Con la escopeta a cuestas, saluda a la salida de la aldea al viejo Siabin, hombre curtido en mil batallas cuyo consejo es un oráculo sobre el futuro. Advertido por aquellos que le pidieron auxilio, orientado por el anciano, sube por la carretera hacia el monte frío y nevado. Hay un ciervo muerto a un lado de la carretera. Le sobrepasa un todoterreno y da un respingo. Se centra y se adentra entre los matorrales hacia la verde naturaleza vestida de blanco. Camina un buen rato, el silencio ya no lo altera ni el más valiente animal. Ve cerca el pequeño sendero oscuro que le indicó el viejo Siabin y sabe que el momento se acerca.

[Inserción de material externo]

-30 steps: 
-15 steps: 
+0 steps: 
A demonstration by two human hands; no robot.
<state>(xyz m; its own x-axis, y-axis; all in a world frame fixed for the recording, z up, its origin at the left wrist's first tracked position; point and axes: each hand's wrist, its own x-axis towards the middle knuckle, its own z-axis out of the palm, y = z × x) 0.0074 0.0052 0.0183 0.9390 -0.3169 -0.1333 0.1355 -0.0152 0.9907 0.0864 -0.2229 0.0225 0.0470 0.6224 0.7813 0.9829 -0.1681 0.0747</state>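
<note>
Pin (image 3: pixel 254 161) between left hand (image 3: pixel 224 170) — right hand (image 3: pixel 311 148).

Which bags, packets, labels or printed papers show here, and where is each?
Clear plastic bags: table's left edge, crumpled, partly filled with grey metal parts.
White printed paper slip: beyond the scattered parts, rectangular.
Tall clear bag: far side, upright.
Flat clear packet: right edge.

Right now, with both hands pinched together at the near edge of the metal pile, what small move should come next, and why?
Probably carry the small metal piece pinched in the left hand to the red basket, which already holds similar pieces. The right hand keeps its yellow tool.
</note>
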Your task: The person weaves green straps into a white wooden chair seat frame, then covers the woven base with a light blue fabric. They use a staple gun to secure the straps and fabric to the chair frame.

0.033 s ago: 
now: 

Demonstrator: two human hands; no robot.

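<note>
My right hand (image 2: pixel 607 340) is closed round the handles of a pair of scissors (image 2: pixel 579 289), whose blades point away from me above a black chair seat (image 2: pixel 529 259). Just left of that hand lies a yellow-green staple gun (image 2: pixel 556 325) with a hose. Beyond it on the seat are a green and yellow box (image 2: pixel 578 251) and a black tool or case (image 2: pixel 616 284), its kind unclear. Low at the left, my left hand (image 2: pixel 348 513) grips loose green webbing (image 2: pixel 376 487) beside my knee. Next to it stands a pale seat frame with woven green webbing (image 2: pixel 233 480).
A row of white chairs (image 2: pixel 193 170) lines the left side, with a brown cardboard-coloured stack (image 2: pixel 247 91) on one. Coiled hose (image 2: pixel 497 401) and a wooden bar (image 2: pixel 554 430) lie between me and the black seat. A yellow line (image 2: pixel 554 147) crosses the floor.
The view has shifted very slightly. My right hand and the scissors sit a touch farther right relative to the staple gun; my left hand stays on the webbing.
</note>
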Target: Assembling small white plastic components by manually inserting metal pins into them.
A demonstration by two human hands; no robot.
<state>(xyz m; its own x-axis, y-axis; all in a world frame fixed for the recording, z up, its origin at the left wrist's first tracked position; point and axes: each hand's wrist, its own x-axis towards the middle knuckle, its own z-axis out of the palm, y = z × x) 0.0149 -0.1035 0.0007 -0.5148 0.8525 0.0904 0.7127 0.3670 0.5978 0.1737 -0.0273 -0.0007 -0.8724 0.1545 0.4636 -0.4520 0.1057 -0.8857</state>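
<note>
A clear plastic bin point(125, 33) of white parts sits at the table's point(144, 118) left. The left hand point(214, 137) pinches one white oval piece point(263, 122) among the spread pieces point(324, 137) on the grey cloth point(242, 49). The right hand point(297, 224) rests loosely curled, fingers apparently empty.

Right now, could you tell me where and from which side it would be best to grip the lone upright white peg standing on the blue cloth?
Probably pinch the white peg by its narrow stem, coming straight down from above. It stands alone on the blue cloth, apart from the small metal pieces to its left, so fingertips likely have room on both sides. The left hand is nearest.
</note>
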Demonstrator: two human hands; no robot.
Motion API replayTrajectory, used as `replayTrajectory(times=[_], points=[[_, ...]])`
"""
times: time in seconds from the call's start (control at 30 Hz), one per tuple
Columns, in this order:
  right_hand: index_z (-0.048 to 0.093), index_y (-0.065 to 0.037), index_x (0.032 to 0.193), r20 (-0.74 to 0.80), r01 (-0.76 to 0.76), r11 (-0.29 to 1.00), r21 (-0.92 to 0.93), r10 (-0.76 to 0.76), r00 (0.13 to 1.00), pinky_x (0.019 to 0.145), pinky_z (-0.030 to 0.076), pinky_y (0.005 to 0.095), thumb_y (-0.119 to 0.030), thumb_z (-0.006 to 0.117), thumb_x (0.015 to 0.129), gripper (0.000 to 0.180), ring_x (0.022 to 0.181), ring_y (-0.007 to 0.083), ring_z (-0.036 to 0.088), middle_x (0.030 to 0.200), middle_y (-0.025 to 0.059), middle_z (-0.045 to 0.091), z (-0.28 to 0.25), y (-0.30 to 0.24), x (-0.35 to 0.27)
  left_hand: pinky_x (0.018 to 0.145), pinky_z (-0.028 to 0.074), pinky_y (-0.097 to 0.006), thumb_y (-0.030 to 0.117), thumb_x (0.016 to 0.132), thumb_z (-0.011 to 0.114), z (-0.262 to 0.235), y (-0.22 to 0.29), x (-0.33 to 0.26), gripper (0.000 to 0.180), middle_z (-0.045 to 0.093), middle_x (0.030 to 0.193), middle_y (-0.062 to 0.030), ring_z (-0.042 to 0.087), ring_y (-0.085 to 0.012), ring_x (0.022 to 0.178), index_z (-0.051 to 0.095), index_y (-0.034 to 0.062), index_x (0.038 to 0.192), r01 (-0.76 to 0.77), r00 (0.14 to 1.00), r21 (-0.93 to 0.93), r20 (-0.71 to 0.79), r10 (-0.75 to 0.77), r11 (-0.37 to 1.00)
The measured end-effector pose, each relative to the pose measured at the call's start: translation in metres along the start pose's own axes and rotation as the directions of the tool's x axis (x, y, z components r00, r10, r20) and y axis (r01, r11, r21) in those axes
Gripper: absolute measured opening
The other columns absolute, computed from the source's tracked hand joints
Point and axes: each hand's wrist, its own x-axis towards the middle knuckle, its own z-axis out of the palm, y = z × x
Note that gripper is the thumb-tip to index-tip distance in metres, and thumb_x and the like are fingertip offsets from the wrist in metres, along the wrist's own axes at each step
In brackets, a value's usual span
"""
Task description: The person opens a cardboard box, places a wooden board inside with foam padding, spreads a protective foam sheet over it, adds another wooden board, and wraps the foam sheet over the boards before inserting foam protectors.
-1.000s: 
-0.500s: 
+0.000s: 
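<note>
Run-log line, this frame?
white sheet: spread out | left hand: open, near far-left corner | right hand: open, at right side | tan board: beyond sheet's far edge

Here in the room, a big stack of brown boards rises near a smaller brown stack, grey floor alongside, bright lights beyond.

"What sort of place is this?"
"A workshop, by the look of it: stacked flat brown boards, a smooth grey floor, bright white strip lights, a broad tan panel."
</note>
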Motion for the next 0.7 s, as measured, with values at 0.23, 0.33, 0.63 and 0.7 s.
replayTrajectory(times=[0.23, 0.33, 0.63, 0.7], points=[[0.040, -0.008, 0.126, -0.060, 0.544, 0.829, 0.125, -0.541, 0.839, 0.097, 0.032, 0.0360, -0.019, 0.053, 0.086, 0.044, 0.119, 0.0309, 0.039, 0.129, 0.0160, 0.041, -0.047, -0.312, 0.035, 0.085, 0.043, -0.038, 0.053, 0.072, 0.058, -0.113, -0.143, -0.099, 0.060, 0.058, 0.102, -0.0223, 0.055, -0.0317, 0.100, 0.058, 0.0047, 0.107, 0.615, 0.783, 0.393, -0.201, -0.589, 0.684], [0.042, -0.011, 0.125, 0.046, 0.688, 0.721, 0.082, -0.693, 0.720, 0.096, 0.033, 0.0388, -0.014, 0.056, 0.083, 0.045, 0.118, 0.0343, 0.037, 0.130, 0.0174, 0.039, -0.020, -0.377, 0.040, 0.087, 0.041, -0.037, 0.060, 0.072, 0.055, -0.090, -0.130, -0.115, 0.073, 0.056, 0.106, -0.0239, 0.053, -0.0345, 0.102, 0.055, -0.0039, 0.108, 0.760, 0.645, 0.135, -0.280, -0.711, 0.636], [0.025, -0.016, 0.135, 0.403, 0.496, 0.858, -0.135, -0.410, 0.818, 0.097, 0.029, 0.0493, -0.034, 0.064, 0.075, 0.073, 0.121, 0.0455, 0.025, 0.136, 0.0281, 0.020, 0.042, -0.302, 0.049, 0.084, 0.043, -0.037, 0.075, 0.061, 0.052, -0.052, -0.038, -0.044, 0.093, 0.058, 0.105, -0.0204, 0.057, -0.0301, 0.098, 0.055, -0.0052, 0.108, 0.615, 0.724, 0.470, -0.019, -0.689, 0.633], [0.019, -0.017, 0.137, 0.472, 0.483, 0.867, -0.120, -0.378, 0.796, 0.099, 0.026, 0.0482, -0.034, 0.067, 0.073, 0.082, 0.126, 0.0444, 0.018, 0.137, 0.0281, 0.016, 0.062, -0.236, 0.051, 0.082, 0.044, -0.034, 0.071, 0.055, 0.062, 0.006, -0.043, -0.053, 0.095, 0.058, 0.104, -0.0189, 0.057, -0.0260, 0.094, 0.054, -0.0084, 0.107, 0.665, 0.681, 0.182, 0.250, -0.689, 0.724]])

Sostiene con firmeza la escopeta, penetra en el camino en busca de los retoños, a sabiendas de que allí estará, negra en la inmensidad de su cuerpo, la bestia custodiando. Los ve, niños de alma secuestrada en calma aterrorizada, silenciosos. Y ahí que aparece el temido enemigo. Descarga la escopeta: un tiro, dos, tres… cae al suelo zarandeado por la bestia. Ciega de rabia. Él recuerda el oráculo del viejo y, a merced de la ciega fuerza bruta, lanza una mirada nítida de ternura a los retoños. Sonríen, salen de su letargo y empiezan a gritar al fiero animal, que hace esfuerzos por cubrirse los oídos, pierde la orientación, el equilibrio y, finalmente, cae. El valiente se lleva a los retoños de vuelta, y el viejo Siabin, cuando los ve regresar, esboza una pícara sonrisa, sabedor.

sábado, 3 de junio de 2017

La sirena del sueño


En la noche cerrada, unos ojos repentinamente abiertos. El sueño quebrado por la súbita conciencia del choque del recuerdo. Unos grandes puentes sobre el río, descubiertos a medida que tu onírica vista de pájaro los va atravesando. Grandes y espaciados. Y, al final del camino, el presentimiento te dice que está ella, a quien creíste flor de un día. Intensa, aromática. El batir de tus alas te hace avanzar y avanzar, dejando con tu mirada el surco de tu huella reflejado en las aguas del río. El ancho cauce ha quedado atrás, los puentes han dado a pequeños pasos de piedras y te acercas al nacimiento del río. Allí, sentada, ves a la sirena de este sueño tuyo que antaño fue realidad. Te mira con ojos que expresan una larga espera. Sonríes, la besas por fin cubriendo de cariño los vacíos del pasado. La abrazas fuertemente, escuchas su voz trémula y, alzando la mirada agradecida al cielo, despiertas.